We went to one in Charlottenburg called Eco-Express, it was relatively easy to find (by getting plenty of directions by friendly residents), but a little daunting because all the instructions were in German! To our rescue, a nice lil’old German lady took time off her own laundry to give us a comprehensive crash course tutorial on how to get the detergents, load it in with the laundry, and all the washing machine and dryer settings, in a true mothering fashion. All we had to do is ask.

But sometimes a trip to the Waschsalon is not as simple as this. For instance, while waiting for our laundry, two young Asian men walked in. They looked around and eventually approached another German woman who was waiting for her laundry. With outstretched hands gripping a large plastic bag stuffed with clothes, they asked bluntly, “so when can we get it back”. My mother, who witnessed the whole thing (I was in the adjacent room loading the laundry into the dryer), struggled to hold back an amused giggle. The German lady however, (once again in true European fashion), kept a straight face and politely replied; “I’m a customer just like you. This is a self service laundry place.”
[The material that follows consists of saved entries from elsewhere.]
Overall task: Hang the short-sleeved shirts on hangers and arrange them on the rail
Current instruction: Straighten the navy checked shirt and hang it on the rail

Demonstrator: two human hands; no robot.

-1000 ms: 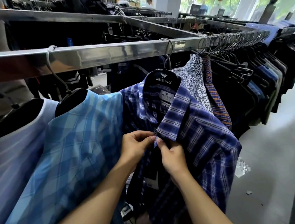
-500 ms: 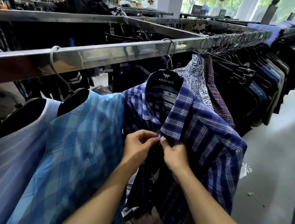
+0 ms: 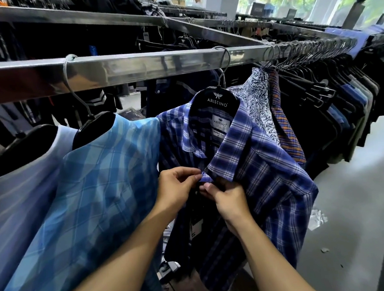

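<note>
A dark blue plaid short-sleeved shirt [image 3: 270,178] hangs on a black hanger [image 3: 216,99] hooked over the shiny steel rail [image 3: 144,66]. My left hand [image 3: 176,186] pinches the shirt's front edge just under the collar. My right hand [image 3: 225,195] pinches the opposite front edge right beside it, fingertips almost meeting at the placket. A light blue checked shirt [image 3: 86,201] hangs to the left on its own black hanger, and a pale striped shirt [image 3: 12,196] hangs further left.
To the right a white leaf-print shirt [image 3: 258,102], an orange striped shirt [image 3: 284,125] and several dark garments [image 3: 346,113] crowd the rail. A second rail [image 3: 82,18] runs behind. Grey floor [image 3: 349,201] at the right carries plastic scraps.
Both hands stay at the shirt's collar front, shifting only slightly as the fingers work the placket. The shirt and hanger hang in the same place.
</note>
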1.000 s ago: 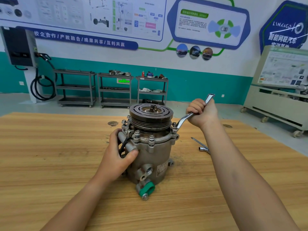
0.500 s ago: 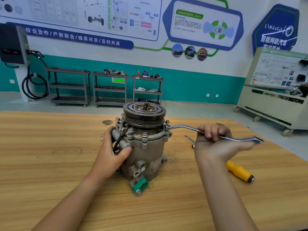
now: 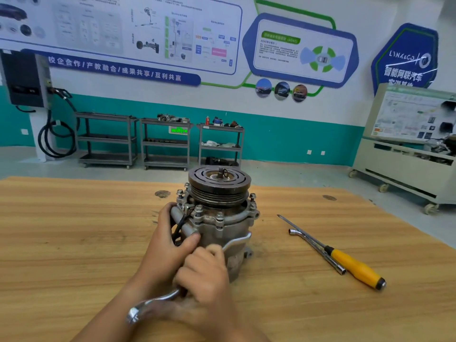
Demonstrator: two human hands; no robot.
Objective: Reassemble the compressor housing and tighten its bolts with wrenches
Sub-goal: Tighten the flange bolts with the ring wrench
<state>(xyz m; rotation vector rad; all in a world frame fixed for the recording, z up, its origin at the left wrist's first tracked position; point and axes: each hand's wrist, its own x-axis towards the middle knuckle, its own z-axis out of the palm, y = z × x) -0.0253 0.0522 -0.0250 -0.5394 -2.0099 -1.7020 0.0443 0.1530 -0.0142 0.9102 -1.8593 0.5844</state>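
Head view has the compressor point(image 3: 222, 225) standing upright in the middle of the wooden table point(image 3: 74, 230), pulley point(image 3: 219, 181) on top and the flange bolts point(image 3: 198, 208) ringed just beneath it. My left hand point(image 3: 167, 248) grasps the housing's left side, thumb laid over the pipe point(image 3: 183, 224) there, and that is the brace I need. My right hand point(image 3: 204, 275) is wrapped round the shank of the offset wrench point(image 3: 160, 299), which lies slantwise across the front of the housing: one end up against the body wall below the flange, the other low and close to me, blurred. As far as I can tell neither end sits on a bolt head, so I judge I am between bites on the bolts. To do this well I should drop the ring fully and squarely over a head before loading it, since a half-seated ring will likely slip and round the corners. I should slide my grip out toward the free end for leverage and pull rather than push. I should work across the ring of bolts in small, even turns so the housing closes flat. The pulley looks top-heavy, so my left hand must resist both twist and tip. An L-shaped socket wrench point(image 3: 318, 250) and a yellow-handled screwdriver point(image 3: 355, 267) lie together on the table to my right.
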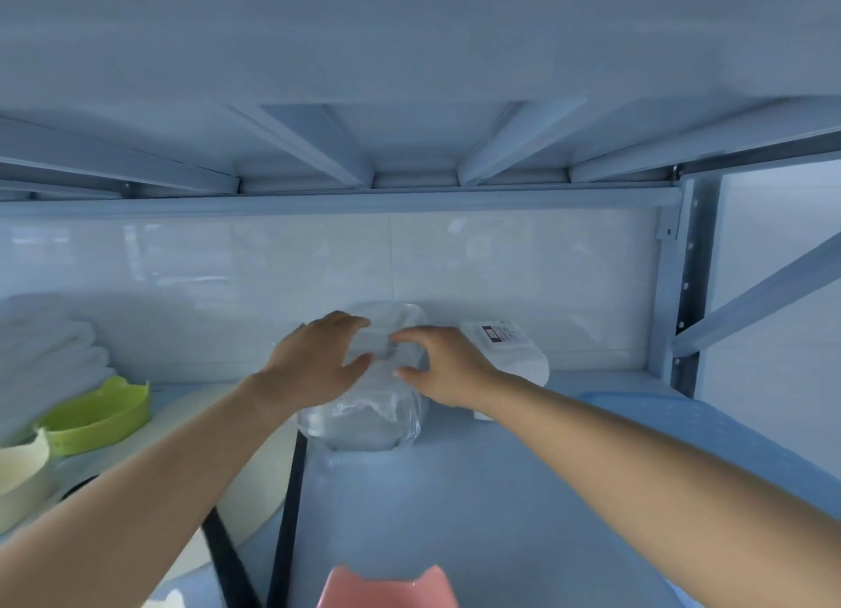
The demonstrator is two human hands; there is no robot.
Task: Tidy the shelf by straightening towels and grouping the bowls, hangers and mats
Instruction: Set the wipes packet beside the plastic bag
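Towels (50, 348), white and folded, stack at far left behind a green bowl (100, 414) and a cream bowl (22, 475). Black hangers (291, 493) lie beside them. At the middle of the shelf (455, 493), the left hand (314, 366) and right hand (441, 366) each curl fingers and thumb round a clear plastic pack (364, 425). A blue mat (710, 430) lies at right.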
Despite her calm effort to explain the concept of a Waschsalon, they kept asking her “so how do we get the receipt?”. Puzzled, and slightly frustrated, they eventually left, perhaps to find a more familiar place; the kind with a woman behind the counter who gives you a receipt.

A case of classic culture shock! Having lived in Africa and South East Asia all my life, I can understand their expectation to find someone there ready to help them and do things for them; that’s just how things are done. To insist to do something by yourself can sometimes be culturally viewed as being selfish; because you could be denying someone the opportunity of make some money to put food on the table. Unfortunately (for them) this is not Asia, nor is it Africa. This is Europe, and as the saying goes, “when in Rome, do as the Romans do!”, but sometimes this is easier said than done, especially when all you’ve ever known is your own culture! That is why it’s always important to travel with an open mind, and leave your expectations at home!

At the end of it all, we got two bags of squeaky clean laundry done for about 4 Euros, (in contrast, one piece of clothing at the hotel was about 10 Euros), met some friendly Berliners and witnessed some hilarious Laundromat drama!

3 thoughts on “Laundromat Drama

  1. You forgot to talk about the snow and the slippery ice! What about the train where Europeans from other countries kept asking us to help them with the process of getting a ticket? Nice blog.